[Directions]:
Set down the material exactly. Keep every line.

*** Provided data ***

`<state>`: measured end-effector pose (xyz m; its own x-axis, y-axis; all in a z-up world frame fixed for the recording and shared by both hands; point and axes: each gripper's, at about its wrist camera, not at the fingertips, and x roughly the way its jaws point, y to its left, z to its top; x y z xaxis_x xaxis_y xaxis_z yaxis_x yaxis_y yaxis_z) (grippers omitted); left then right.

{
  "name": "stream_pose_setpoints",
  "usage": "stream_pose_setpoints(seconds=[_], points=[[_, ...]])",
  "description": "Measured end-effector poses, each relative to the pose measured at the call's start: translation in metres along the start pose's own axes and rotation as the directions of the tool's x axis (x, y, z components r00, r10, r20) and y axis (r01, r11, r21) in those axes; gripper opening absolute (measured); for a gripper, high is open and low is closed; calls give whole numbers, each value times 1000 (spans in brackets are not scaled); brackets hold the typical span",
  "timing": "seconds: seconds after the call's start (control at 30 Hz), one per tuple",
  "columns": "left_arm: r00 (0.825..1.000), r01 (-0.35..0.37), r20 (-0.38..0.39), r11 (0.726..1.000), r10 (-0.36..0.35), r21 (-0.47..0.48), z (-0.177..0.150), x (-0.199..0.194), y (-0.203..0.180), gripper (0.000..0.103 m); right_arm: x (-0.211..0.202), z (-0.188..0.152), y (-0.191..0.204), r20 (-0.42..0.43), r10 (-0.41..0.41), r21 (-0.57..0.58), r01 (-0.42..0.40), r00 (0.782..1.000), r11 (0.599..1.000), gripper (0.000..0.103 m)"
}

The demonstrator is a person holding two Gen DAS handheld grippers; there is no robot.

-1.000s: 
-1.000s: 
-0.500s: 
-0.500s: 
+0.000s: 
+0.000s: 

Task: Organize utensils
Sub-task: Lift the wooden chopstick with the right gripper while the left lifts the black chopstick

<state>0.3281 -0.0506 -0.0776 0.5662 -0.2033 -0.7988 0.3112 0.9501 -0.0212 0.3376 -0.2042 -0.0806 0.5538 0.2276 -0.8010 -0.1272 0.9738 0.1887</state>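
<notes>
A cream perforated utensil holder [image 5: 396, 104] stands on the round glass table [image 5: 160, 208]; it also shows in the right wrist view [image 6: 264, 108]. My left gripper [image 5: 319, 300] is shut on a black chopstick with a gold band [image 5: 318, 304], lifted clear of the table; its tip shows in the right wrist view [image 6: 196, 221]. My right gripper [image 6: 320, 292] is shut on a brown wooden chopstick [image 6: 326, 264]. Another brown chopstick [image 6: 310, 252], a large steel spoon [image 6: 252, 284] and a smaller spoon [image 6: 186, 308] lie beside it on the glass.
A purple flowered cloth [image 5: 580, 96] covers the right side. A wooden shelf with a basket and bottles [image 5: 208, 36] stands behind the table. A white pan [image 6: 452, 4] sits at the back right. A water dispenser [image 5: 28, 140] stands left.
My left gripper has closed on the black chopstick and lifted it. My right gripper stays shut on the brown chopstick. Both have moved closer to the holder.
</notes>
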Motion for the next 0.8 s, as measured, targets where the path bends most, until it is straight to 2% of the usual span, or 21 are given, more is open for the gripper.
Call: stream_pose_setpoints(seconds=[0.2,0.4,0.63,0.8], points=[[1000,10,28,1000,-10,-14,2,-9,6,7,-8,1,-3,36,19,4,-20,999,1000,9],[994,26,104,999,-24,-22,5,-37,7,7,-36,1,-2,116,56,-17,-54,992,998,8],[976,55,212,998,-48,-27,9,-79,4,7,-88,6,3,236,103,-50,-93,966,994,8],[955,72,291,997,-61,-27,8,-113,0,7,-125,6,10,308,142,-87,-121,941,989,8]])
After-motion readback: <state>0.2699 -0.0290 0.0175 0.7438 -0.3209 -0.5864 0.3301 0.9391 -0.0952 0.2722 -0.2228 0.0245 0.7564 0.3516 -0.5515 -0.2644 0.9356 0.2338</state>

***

[Your response]:
`<state>`: measured end-effector pose (xyz m; its own x-axis, y-axis; all in a z-up world frame fixed for the recording and shared by both hands; point and axes: each gripper's, at about its wrist camera, not at the fingertips, and x roughly the way its jaws point, y to its left, z to its top; x y z xaxis_x xaxis_y xaxis_z yaxis_x yaxis_y yaxis_z) (grippers omitted); left then right.

{
  "name": "stream_pose_setpoints",
  "usage": "stream_pose_setpoints(seconds=[_], points=[[_, ...]])",
  "description": "Measured end-effector poses, each relative to the pose measured at the call's start: translation in metres along the start pose's own axes and rotation as the directions of the tool's x axis (x, y, z components r00, r10, r20) and y axis (r01, r11, r21) in those axes; gripper opening absolute (measured); for a gripper, high is open and low is closed; calls give whole numbers, each value times 1000 (spans in brackets are not scaled); brackets hold the typical span",
  "timing": "seconds: seconds after the call's start (control at 30 Hz), one per tuple",
  "columns": "left_arm: r00 (0.825..1.000), r01 (-0.35..0.37), r20 (-0.38..0.39), r11 (0.726..1.000), r10 (-0.36..0.35), r21 (-0.47..0.48), z (-0.177..0.150), x (-0.199..0.194), y (-0.203..0.180), gripper (0.000..0.103 m); right_arm: x (-0.211..0.202), z (-0.188..0.152), y (-0.191..0.204), r20 (-0.42..0.43), r10 (-0.41..0.41), r21 (-0.57..0.58), r01 (-0.42..0.40), r00 (0.782..1.000), r11 (0.599..1.000), gripper (0.000..0.103 m)"
}

The demonstrator is a person holding two Gen DAS handheld grippers; there is no robot.

-1.000s: 
-1.000s: 
-0.500s: 
-0.500s: 
+0.000s: 
+0.000s: 

Task: Organize utensils
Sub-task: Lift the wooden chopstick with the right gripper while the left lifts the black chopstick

<state>0.3281 -0.0506 -0.0776 0.5662 -0.2033 -0.7988 0.3112 0.9501 -0.0212 0.3376 -0.2042 -0.0806 0.5538 0.2276 -0.8010 -0.1272 0.9738 0.1887</state>
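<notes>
A cream perforated utensil holder [image 5: 396, 104] stands on the round glass table [image 5: 160, 208]; it also shows in the right wrist view [image 6: 264, 108]. My left gripper [image 5: 319, 300] is shut on a black chopstick with a gold band [image 5: 318, 304], lifted clear of the table; its tip shows in the right wrist view [image 6: 196, 221]. My right gripper [image 6: 320, 292] is shut on a brown wooden chopstick [image 6: 326, 264]. Another brown chopstick [image 6: 310, 252], a large steel spoon [image 6: 252, 284] and a smaller spoon [image 6: 186, 308] lie beside it on the glass.
A purple flowered cloth [image 5: 580, 96] covers the right side. A wooden shelf with a basket and bottles [image 5: 208, 36] stands behind the table. A white pan [image 6: 452, 4] sits at the back right. A water dispenser [image 5: 28, 140] stands left.
My left gripper has closed on the black chopstick and lifted it. My right gripper stays shut on the brown chopstick. Both have moved closer to the holder.
</notes>
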Motion for the next 0.8 s, as measured, targets where the path bends most, until it is straight to 2% of the usual span, or 21 are given, more is open for the gripper.
Call: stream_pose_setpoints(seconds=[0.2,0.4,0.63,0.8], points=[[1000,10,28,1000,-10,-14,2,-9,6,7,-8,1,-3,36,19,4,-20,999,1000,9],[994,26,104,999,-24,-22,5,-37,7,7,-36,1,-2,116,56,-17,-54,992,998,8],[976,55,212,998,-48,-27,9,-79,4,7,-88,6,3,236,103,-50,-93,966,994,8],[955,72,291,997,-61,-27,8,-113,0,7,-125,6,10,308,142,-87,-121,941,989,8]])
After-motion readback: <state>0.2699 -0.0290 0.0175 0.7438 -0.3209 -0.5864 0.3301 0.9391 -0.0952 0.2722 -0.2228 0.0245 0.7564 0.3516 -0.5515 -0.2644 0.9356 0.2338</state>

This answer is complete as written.